No sono, aromas, visões e sensações não costumam nos incomodar, a menos que sejam extremas. Somente quando eles se tornam extremos é que tiram a mente de sua autoidentificação trazendo-a para dimensão grosseira. À noite nós escutamos inúmeros sons e eles não nos incomodam. Mas se o telefone toca, nós ficamos atormentados; a sonoridade extrema do toque tira a mente de sua identificação com o sono profundo. Da mesma maneira, somos picados por inúmeros mosquitos durante a noite e isso não nos incomoda, até o momento que nos sentimos desconfortáveis e somos forçados a nos reposicionar confortavelmente na cama.

Quando a mente está estabelecida em sua própria identidade, os sentidos têm de se tornar mais fortes para conseguirem tirá-la de sua harmonia. Isso é o que acontece na experiência do sono. No estado de vigília, os sentidos e a mente atuam e funcionam como uma única entidade, um único poder, uma única experiência. Se os sentidos forem retraídos de seus respectivos objetos no estado de vigília, a mente se tornará firme e estabelecida em si mesma. Śrī Kṛṣṇa utilizou o termo prajñā, não mana.

tasya prajñā pratiṣṭhitā.

Seu conhecimento é firme.

Aqui Śrī Kṛṣṇa fala de uma faculdade específica da mente. Prajñā é a inteligência superior. Está relacionada a buddhi, a faculdade de distinção e escolha pelo gozo ou pelo sofrimento, o que faz com que está função da mente se torne a causa da agitação dos sentidos.

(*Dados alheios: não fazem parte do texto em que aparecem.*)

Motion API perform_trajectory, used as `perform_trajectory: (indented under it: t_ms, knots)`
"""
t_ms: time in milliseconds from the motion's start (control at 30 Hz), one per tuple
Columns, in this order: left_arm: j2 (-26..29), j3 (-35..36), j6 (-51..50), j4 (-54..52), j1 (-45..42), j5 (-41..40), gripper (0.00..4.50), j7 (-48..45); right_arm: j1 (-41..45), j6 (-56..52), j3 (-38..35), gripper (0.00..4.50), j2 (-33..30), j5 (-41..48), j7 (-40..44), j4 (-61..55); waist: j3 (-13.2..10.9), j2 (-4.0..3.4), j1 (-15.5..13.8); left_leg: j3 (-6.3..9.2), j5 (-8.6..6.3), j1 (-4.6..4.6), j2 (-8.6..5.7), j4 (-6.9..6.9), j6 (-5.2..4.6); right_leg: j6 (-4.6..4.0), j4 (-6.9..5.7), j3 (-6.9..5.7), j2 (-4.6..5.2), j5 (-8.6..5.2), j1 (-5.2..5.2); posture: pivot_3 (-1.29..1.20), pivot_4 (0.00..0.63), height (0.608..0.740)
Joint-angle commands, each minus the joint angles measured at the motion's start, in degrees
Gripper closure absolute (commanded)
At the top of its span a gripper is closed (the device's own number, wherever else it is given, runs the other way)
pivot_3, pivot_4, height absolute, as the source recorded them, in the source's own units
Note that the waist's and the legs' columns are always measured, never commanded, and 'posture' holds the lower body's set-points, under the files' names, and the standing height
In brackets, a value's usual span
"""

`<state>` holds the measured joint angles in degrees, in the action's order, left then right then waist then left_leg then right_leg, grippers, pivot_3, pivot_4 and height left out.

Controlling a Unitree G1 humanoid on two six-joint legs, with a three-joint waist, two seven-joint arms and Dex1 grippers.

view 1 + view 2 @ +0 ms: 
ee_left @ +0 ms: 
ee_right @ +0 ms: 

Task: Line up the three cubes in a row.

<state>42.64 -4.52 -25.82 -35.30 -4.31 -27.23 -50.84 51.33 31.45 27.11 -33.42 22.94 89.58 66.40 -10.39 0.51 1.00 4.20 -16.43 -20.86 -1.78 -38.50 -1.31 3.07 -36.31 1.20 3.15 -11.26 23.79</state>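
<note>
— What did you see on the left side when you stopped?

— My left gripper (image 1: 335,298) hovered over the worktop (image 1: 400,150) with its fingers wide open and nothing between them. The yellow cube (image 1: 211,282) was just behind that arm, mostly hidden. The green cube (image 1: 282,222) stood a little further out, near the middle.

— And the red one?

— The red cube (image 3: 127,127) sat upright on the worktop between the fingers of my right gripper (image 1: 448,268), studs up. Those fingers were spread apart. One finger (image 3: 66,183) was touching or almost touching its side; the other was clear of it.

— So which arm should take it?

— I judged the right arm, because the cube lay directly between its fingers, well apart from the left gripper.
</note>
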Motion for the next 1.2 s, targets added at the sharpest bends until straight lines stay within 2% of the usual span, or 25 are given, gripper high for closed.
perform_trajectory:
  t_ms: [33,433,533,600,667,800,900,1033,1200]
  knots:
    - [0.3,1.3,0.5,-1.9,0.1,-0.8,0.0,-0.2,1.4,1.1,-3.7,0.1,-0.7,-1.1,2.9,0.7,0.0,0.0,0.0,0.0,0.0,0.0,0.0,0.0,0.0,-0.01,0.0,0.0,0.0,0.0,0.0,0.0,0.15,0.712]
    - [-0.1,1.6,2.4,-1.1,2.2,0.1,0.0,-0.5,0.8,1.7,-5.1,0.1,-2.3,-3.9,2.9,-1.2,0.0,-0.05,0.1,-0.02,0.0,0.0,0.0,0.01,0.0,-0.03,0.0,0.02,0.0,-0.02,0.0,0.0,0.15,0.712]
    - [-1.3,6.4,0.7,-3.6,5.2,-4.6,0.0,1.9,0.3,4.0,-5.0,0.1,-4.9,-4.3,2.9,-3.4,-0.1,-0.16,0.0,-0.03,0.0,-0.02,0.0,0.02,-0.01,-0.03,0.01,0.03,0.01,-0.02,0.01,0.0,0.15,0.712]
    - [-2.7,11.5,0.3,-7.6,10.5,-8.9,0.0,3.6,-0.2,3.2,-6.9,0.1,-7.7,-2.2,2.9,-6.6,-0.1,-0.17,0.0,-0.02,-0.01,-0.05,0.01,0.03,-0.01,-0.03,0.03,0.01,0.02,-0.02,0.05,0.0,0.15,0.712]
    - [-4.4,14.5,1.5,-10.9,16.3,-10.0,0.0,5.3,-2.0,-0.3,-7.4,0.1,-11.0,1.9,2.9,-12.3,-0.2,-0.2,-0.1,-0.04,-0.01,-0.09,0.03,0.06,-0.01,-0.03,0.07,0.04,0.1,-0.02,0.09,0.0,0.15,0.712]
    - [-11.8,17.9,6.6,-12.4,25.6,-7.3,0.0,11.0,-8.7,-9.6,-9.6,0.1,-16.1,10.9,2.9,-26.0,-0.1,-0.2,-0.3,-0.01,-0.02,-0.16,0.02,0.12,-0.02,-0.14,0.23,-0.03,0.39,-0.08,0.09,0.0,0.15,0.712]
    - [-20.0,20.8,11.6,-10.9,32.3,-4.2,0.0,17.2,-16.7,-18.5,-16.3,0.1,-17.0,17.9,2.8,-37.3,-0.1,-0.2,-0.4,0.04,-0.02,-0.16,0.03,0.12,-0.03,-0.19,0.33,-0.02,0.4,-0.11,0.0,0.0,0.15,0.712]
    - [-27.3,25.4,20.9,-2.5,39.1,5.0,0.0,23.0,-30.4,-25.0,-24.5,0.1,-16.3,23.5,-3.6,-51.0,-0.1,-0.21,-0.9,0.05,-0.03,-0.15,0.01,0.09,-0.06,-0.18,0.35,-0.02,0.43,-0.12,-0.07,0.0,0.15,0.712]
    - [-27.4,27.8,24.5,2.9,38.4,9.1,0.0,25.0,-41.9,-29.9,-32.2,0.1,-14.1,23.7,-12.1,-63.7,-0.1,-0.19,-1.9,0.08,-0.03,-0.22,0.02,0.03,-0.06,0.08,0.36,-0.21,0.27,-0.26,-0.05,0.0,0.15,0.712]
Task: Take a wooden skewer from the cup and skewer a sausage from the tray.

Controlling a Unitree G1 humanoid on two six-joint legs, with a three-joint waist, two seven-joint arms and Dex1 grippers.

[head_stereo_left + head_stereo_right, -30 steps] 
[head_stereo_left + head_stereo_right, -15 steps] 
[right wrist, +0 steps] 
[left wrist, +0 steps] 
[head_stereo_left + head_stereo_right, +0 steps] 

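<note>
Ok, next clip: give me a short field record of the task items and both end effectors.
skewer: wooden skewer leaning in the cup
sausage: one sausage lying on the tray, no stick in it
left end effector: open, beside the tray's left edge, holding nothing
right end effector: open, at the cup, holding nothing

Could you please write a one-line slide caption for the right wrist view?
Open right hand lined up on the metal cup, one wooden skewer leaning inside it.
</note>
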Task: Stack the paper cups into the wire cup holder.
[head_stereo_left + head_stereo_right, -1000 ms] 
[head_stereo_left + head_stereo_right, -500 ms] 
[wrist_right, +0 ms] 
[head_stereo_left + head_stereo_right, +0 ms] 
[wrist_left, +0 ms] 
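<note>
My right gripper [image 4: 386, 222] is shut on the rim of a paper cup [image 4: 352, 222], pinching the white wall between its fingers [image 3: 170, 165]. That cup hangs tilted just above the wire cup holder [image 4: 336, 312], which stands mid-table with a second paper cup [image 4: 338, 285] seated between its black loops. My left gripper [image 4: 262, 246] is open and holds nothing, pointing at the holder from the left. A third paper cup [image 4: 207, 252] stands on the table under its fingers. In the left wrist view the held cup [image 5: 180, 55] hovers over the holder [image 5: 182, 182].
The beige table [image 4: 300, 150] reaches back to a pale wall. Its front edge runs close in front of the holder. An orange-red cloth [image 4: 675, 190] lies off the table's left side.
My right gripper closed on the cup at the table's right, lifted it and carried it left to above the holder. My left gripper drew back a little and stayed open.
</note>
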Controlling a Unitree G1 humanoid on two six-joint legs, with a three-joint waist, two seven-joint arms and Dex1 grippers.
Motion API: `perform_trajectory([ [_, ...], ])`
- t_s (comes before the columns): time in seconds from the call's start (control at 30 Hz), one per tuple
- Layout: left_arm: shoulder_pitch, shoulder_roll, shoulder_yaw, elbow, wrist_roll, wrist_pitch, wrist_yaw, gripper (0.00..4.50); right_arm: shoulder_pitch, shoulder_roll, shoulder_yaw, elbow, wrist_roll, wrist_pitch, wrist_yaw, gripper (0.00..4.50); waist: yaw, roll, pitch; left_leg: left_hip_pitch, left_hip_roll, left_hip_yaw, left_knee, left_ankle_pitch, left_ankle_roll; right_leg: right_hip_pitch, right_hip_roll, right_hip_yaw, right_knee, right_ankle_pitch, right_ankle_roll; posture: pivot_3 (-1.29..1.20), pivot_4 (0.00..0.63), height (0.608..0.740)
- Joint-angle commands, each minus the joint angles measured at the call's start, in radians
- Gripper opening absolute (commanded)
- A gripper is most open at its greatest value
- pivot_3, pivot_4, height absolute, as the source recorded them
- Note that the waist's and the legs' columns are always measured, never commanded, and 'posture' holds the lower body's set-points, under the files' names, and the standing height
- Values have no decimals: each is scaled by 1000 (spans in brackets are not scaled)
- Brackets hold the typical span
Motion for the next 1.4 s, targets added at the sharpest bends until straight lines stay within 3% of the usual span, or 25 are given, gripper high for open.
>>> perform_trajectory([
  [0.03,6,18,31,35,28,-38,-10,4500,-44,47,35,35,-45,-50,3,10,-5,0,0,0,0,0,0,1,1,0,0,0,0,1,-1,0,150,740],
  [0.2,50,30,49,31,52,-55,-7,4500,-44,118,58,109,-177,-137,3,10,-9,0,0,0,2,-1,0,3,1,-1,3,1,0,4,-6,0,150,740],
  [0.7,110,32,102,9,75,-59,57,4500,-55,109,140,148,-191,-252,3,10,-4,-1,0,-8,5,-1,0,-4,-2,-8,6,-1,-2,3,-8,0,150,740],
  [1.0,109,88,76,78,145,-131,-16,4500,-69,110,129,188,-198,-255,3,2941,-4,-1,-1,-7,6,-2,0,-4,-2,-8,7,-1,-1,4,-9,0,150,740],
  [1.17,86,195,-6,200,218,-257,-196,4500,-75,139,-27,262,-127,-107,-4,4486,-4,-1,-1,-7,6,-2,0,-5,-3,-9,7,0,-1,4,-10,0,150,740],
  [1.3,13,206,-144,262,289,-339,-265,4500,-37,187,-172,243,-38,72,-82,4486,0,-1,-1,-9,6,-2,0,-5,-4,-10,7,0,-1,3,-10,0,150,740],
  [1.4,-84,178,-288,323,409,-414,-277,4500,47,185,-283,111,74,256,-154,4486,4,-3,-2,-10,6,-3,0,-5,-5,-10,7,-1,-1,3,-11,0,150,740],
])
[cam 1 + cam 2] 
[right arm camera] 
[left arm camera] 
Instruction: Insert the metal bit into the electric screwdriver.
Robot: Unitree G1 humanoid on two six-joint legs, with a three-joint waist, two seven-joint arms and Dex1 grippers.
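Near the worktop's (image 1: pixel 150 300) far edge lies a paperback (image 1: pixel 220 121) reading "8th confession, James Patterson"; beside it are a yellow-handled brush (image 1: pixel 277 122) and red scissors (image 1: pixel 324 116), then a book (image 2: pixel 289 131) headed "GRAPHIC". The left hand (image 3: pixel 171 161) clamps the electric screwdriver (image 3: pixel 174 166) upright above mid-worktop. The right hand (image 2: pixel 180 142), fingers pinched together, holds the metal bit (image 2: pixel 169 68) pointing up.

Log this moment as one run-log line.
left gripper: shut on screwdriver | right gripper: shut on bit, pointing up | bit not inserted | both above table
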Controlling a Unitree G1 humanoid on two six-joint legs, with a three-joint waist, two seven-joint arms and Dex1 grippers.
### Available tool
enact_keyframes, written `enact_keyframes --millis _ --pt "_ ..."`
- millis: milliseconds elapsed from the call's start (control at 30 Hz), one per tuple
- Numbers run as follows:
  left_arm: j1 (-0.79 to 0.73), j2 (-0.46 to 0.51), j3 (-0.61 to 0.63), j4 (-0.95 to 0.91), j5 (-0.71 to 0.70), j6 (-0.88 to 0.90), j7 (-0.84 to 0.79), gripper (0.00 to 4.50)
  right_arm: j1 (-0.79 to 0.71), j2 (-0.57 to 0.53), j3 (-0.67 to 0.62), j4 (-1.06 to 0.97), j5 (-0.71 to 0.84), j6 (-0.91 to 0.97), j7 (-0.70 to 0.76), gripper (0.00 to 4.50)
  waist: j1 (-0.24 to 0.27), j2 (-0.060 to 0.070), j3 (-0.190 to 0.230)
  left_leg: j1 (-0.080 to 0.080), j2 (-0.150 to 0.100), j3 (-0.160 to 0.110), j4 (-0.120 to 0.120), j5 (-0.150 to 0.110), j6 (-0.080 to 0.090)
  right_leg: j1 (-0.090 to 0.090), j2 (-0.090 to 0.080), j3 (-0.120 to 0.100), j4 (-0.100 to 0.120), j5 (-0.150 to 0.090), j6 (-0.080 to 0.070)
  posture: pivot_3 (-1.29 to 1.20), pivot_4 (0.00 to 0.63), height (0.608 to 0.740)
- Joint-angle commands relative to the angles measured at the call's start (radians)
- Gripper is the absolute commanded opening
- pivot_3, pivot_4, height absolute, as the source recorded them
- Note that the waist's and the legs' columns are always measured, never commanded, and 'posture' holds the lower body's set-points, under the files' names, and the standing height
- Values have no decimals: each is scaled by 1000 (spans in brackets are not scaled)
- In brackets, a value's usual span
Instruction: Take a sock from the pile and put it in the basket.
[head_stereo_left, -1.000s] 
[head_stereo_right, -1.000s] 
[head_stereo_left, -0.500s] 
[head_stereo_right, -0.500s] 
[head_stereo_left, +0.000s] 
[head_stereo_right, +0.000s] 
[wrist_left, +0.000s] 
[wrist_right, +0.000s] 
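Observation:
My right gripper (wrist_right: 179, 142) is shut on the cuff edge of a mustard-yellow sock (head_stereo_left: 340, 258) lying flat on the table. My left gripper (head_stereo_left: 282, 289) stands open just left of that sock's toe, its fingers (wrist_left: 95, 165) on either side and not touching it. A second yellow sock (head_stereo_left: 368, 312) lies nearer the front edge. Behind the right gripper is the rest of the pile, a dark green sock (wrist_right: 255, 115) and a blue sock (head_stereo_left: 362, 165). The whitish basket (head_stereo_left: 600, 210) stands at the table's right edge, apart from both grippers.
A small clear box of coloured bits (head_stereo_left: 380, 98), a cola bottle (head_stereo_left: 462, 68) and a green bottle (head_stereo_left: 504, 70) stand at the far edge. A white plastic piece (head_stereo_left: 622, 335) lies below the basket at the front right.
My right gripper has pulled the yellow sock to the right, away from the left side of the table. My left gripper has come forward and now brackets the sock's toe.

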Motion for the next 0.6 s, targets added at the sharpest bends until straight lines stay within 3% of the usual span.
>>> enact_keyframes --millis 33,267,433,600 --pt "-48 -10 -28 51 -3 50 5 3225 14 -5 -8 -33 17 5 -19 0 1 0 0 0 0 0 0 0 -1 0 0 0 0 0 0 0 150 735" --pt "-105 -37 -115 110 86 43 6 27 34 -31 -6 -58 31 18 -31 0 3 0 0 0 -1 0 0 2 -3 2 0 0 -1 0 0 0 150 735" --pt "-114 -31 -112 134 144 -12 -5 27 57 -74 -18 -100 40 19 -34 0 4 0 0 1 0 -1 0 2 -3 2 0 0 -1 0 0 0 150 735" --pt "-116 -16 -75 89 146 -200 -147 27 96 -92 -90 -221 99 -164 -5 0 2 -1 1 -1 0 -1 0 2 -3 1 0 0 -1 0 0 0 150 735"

Os objetos dos sentidos ou pelos quais os sentidos desfrutam o mundo, sempre existirão. No início da criação, quando a vida ainda não havia se manifestado, algo existia. Os seres humanos ainda não habitavam este mundo, mas os objetos sim. Quando o ser humano deixa de existir, a criação continua, os objetos permanecem. A criação é feita de sujeito e objeto enquanto a vida é feita de prāa. Mesmo sem a presença dos seres humanos, os objetos continuarão a existir. No processo de criação o ser humano ganha vida para desfrutar dos objetos e quando seu tempo termina, ele parte e os objetos ficam. Portanto, as palavras de Śrī Kṛṣṇa querem dizer que os objetos dos sentidos sempre existirão, mas você tem de se esforçar para retrair seus sentidos. Assim como a tartaruga retrai os seus membros, você deve retrair sua mente. Essa é a prática «abhyāsa» que precisa ser executada. A sequência indicada na Bhagavadgītā é a mesma sequência do Pātañjala Yoga como exposta no Yogasūtra.